Intelligent Scalpel Identifies Cancerous Tissue While Cutting Into it

By Nick Venable | Published

This article is more than 2 years old

cancer scalpelWhen it comes to cancer, humanity’s goal is of course to completely eradicate the filthy beast from our lives, both from the inside and the outside. But it’s one of the hardest medical battles there is, so sometimes a silver lining needs to appear within other medical advancements to keep the positivity strong. Researchers from the Imperial College London have done just that by developing an intelligent knife that is able to detect whether or not human tissue is cancerous within seconds of cutting into it. Not that they’re going to just start cutting people to see if they have cancer, but one of the biggest problems with tumor removal is in not being 100% certain where the healthy tissue begins and the cancerous tissue ends, and the iKnife could almost definitely fix this, putting an end to needless additional surgeries post-tumor removal.

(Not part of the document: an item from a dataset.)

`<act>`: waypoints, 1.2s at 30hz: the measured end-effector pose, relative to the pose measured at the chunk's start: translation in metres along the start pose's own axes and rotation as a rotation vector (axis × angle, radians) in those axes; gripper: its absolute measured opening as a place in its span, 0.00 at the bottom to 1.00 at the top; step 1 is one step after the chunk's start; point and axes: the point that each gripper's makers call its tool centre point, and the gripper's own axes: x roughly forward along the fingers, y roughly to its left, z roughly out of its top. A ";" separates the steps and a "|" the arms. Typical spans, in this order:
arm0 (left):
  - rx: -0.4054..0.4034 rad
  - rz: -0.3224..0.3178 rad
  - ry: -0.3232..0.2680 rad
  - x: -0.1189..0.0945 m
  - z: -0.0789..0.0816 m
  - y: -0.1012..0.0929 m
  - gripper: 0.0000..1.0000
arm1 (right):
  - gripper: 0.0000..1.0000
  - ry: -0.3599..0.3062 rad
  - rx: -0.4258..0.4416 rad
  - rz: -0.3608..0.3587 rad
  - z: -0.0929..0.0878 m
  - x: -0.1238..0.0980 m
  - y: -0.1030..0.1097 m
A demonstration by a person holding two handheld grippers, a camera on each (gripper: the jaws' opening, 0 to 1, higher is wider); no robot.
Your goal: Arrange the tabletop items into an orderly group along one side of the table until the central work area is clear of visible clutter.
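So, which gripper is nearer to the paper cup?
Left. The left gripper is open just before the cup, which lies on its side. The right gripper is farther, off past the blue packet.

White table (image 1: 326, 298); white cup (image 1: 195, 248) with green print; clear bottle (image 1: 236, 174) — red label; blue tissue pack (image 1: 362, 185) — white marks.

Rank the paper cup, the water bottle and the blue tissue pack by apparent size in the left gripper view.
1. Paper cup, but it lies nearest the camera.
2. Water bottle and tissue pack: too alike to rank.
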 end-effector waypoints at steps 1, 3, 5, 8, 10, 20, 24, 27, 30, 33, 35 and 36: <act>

For a study published in the journal Science Translational Medicine, the researchers unveiled their iKnife (intelligent knife) and its seemingly perfect success rate. Electrosurgery, a practice that’s been around since the 1920s, involves a scalpel that uses an electrical current to heat up skin tissue while cutting to limit blood loss. The smoke created from the burning tissue is generally vacuumed away, but iKnife inventor Zoltan Takats wisely realized that there was much biological information to be gleaned from this seemingly innocuous byproduct. So a spectrometer was brought in to identify and classify the chemicals present in the smoke samples. And the results are astounding.

Takats and his team analyzed tissue samples from 302 patients, creating a library of both cancerous and non-cancerous tissue from the brain, liver, stomach, colon, breast, and lungs. So when a new patient is being cut open, the information that the iKnife retrieves can immediately be compared to those thousands of reference samples, and a prognosis is available in three seconds. Just three seconds, as compared to the traditional route which takes upwards of a half-hour.

The knife was tested in real-time on 91 patients and those patients’ tissues were correctly identified in every single case, as backed up by the usual tests. They’re hoping to begin a clinical trial soon to test whether surgeons having such up-to-the-second analysis will actually improve their patients’ surgeries.

“In cancer surgery, you want to take out as little healthy tissue as possible,” said Lord Darzi, study co-author and Professor of Surgery at Imperial, “but you have to ensure that you remove all of the cancer. There is a real need for technology that can help the surgeon determine which tissue to cut out and which to leave in. This study shows that the iKnife has the potential to do this, and the impact on cancer surgery could be enormous.”

Not only equipped to detect cancerous tissue, the iKnife is capable of divulging a host of information about the patients, including bacteria present. Takas also proved the knife solves one of the oldest mysteries of the world: telling the difference between beef and horsemeat. These are truly wonderful times we live in, people.